> [Assignment]:
Search the listing below for lines that hold the word "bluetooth", and report only how many there are.

> [Given entries]:
- Opening Delimiter -

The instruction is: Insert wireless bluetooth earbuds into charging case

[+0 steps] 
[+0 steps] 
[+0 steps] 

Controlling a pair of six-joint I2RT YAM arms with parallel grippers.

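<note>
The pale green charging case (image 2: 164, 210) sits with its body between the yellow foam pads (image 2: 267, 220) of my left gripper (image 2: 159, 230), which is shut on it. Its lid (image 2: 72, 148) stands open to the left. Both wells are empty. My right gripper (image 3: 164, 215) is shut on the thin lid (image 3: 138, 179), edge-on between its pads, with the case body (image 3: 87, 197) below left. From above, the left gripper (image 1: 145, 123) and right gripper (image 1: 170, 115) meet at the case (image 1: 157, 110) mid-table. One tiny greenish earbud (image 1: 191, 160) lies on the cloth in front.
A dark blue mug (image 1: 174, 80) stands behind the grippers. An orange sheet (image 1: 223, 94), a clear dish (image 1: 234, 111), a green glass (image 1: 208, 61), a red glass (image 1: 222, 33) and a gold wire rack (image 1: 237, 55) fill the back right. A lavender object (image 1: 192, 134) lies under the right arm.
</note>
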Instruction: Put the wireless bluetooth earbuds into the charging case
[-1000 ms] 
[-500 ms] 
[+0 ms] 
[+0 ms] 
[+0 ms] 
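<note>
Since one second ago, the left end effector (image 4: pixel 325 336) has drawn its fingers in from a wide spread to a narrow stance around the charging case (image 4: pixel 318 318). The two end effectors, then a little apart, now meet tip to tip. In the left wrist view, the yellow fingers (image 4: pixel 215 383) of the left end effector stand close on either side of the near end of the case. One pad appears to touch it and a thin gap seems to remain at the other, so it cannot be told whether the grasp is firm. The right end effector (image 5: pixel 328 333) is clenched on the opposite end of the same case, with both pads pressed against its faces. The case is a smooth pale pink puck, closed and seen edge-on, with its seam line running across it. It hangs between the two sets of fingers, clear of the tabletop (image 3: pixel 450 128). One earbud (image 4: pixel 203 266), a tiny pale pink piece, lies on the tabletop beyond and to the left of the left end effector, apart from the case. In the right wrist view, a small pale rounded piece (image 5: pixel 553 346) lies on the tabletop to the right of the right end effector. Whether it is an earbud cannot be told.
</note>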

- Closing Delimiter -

> [Response area]:
2